● **Recorded information**
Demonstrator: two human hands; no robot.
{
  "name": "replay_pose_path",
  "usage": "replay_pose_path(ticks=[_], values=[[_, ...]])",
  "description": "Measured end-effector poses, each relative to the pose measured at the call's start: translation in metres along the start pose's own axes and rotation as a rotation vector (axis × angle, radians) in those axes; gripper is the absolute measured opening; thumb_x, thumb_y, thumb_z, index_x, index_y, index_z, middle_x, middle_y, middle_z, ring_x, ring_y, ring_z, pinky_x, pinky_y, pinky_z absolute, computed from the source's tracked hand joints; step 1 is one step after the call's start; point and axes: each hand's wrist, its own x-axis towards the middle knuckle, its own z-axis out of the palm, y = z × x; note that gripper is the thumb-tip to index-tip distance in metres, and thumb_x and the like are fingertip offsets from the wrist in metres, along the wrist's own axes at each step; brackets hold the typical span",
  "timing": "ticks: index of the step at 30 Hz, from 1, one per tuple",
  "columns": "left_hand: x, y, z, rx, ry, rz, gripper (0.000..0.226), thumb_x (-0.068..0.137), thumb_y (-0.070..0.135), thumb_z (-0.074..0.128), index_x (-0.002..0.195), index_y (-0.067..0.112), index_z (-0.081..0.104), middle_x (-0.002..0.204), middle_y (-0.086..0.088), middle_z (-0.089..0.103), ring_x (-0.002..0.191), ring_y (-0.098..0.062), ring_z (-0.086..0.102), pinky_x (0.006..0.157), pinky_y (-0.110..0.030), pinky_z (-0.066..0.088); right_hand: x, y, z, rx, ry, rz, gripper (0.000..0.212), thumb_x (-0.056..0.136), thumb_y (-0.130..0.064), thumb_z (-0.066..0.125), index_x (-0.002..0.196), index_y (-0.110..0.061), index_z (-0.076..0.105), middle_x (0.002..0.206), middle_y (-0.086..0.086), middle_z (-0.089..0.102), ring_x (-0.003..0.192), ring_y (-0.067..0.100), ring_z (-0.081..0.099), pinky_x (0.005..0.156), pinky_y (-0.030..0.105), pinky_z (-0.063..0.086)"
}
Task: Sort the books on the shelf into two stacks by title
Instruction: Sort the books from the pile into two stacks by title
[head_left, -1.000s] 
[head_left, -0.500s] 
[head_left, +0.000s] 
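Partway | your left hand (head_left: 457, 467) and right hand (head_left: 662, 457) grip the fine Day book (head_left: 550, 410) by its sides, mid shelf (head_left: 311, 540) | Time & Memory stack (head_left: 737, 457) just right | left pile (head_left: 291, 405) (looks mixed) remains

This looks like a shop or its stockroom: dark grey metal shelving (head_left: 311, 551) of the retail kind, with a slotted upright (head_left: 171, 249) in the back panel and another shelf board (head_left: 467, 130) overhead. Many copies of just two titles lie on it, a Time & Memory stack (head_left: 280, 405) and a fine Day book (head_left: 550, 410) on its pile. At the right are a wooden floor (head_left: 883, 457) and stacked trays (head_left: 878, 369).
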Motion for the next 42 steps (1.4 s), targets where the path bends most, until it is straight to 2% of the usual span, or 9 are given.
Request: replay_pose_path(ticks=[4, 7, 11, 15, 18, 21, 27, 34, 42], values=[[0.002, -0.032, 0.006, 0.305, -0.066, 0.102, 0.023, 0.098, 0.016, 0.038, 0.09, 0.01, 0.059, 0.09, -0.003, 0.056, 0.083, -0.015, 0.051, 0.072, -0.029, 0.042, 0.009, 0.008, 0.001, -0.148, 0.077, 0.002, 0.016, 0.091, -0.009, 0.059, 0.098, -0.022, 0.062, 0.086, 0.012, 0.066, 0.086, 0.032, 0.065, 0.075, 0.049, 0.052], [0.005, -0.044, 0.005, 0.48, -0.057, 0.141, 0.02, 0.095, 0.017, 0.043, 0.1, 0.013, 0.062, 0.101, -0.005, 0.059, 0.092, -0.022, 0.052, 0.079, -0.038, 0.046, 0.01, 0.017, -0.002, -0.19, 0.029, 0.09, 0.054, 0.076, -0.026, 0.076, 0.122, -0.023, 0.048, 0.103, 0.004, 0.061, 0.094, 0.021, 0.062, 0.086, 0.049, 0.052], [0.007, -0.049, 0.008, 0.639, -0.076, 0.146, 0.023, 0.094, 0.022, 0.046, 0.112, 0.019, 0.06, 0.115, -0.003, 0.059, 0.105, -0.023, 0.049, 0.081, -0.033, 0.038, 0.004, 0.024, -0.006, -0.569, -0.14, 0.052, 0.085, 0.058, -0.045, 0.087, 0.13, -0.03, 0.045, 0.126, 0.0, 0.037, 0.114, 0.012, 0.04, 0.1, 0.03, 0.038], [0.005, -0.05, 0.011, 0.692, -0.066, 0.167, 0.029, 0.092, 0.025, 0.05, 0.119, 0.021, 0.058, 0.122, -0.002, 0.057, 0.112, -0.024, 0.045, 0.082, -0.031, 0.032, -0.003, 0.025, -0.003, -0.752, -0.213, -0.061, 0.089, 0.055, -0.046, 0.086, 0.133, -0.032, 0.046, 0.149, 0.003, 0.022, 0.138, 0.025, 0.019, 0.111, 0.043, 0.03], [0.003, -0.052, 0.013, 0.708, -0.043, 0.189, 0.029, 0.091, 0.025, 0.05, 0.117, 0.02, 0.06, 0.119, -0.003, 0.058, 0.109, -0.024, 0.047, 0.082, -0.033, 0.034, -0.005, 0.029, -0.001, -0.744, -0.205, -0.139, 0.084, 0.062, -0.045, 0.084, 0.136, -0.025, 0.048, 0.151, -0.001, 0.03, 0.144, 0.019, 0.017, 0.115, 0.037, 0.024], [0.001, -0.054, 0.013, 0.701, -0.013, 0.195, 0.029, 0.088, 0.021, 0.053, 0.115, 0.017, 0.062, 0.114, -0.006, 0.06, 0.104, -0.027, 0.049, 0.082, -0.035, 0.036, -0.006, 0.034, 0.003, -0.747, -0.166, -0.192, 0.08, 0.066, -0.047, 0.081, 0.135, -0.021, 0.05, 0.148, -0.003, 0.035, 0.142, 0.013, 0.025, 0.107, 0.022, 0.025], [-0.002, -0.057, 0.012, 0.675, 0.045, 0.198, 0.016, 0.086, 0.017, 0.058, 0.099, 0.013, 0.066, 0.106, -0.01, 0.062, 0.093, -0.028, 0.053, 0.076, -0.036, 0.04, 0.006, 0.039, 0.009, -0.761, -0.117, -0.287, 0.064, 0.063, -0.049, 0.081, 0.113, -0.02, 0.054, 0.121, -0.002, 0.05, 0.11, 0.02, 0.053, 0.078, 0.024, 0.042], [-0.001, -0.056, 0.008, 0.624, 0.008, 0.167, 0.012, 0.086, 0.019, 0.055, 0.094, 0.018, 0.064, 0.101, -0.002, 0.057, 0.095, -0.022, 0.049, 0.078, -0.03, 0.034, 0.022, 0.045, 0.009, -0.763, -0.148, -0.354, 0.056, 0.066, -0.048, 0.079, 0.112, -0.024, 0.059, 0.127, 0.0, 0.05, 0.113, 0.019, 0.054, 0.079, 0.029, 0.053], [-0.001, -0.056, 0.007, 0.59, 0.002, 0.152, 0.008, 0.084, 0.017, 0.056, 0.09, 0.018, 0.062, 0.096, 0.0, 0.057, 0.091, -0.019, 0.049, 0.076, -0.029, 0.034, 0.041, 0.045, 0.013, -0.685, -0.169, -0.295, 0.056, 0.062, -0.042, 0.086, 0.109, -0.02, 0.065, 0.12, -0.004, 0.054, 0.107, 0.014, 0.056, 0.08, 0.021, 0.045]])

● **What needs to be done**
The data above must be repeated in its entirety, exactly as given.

● **Solution to this exercise**
Demonstrator: two human hands; no robot.
{
  "name": "replay_pose_path",
  "usage": "replay_pose_path(ticks=[_], values=[[_, ...]])",
  "description": "Measured end-effector poses, each relative to the pose measured at the call's start: translation in metres along the start pose's own axes and rotation as a rotation vector (axis × angle, radians) in those axes; gripper is the absolute measured opening; thumb_x, thumb_y, thumb_z, index_x, index_y, index_z, middle_x, middle_y, middle_z, ring_x, ring_y, ring_z, pinky_x, pinky_y, pinky_z absolute, computed from the source's tracked hand joints; step 1 is one step after the call's start; point and axes: each hand's wrist, its own x-axis towards the middle knuckle, its own z-axis out of the palm, y = z × x; note that gripper is the thumb-tip to index-tip distance in metres, and thumb_x and the like are fingertip offsets from the wrist in metres, along the wrist's own axes at each step; brackets hold the typical span",
  "timing": "ticks: index of the step at 30 Hz, from 1, one per tuple",
  "columns": "left_hand: x, y, z, rx, ry, rz, gripper (0.000..0.226), thumb_x (-0.068..0.137), thumb_y (-0.070..0.135), thumb_z (-0.074..0.128), index_x (-0.002..0.195), index_y (-0.067..0.112), index_z (-0.081..0.104), middle_x (-0.002..0.204), middle_y (-0.086..0.088), middle_z (-0.089..0.103), ring_x (-0.002..0.191), ring_y (-0.098..0.062), ring_z (-0.086..0.102), pinky_x (0.006..0.157), pinky_y (-0.110..0.030), pinky_z (-0.066..0.088); right_hand: x, y, z, rx, ry, rz, gripper (0.000..0.212), thumb_x (-0.056..0.136), thumb_y (-0.130..0.064), thumb_z (-0.066..0.125), index_x (-0.002..0.196), index_y (-0.110..0.061), index_z (-0.076..0.105), middle_x (0.002..0.206), middle_y (-0.086..0.086), middle_z (-0.089..0.102), ring_x (-0.003..0.192), ring_y (-0.067..0.100), ring_z (-0.081..0.099), pinky_x (0.005..0.156), pinky_y (-0.030..0.105), pinky_z (-0.063..0.086)"
}
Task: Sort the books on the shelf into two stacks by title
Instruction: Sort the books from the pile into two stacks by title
[head_left, -1.000s] 
[head_left, -0.500s] 
[head_left, +0.000s] 
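Partway | your left hand (head_left: 457, 467) and right hand (head_left: 662, 457) grip the fine Day book (head_left: 550, 410) by its sides, mid shelf (head_left: 311, 540) | Time & Memory stack (head_left: 737, 457) just right | left pile (head_left: 291, 405) (looks mixed) remains

This looks like a shop or its stockroom: dark grey metal shelving (head_left: 311, 551) of the retail kind, with a slotted upright (head_left: 171, 249) in the back panel and another shelf board (head_left: 467, 130) overhead. Many copies of just two titles lie on it, a Time & Memory stack (head_left: 280, 405) and a fine Day book (head_left: 550, 410) on its pile. At the right are a wooden floor (head_left: 883, 457) and stacked trays (head_left: 878, 369).
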Motion for the next 42 steps (1.4 s), targets where the path bends most, until it is straight to 2% of the usual span, or 9 are given.
Request: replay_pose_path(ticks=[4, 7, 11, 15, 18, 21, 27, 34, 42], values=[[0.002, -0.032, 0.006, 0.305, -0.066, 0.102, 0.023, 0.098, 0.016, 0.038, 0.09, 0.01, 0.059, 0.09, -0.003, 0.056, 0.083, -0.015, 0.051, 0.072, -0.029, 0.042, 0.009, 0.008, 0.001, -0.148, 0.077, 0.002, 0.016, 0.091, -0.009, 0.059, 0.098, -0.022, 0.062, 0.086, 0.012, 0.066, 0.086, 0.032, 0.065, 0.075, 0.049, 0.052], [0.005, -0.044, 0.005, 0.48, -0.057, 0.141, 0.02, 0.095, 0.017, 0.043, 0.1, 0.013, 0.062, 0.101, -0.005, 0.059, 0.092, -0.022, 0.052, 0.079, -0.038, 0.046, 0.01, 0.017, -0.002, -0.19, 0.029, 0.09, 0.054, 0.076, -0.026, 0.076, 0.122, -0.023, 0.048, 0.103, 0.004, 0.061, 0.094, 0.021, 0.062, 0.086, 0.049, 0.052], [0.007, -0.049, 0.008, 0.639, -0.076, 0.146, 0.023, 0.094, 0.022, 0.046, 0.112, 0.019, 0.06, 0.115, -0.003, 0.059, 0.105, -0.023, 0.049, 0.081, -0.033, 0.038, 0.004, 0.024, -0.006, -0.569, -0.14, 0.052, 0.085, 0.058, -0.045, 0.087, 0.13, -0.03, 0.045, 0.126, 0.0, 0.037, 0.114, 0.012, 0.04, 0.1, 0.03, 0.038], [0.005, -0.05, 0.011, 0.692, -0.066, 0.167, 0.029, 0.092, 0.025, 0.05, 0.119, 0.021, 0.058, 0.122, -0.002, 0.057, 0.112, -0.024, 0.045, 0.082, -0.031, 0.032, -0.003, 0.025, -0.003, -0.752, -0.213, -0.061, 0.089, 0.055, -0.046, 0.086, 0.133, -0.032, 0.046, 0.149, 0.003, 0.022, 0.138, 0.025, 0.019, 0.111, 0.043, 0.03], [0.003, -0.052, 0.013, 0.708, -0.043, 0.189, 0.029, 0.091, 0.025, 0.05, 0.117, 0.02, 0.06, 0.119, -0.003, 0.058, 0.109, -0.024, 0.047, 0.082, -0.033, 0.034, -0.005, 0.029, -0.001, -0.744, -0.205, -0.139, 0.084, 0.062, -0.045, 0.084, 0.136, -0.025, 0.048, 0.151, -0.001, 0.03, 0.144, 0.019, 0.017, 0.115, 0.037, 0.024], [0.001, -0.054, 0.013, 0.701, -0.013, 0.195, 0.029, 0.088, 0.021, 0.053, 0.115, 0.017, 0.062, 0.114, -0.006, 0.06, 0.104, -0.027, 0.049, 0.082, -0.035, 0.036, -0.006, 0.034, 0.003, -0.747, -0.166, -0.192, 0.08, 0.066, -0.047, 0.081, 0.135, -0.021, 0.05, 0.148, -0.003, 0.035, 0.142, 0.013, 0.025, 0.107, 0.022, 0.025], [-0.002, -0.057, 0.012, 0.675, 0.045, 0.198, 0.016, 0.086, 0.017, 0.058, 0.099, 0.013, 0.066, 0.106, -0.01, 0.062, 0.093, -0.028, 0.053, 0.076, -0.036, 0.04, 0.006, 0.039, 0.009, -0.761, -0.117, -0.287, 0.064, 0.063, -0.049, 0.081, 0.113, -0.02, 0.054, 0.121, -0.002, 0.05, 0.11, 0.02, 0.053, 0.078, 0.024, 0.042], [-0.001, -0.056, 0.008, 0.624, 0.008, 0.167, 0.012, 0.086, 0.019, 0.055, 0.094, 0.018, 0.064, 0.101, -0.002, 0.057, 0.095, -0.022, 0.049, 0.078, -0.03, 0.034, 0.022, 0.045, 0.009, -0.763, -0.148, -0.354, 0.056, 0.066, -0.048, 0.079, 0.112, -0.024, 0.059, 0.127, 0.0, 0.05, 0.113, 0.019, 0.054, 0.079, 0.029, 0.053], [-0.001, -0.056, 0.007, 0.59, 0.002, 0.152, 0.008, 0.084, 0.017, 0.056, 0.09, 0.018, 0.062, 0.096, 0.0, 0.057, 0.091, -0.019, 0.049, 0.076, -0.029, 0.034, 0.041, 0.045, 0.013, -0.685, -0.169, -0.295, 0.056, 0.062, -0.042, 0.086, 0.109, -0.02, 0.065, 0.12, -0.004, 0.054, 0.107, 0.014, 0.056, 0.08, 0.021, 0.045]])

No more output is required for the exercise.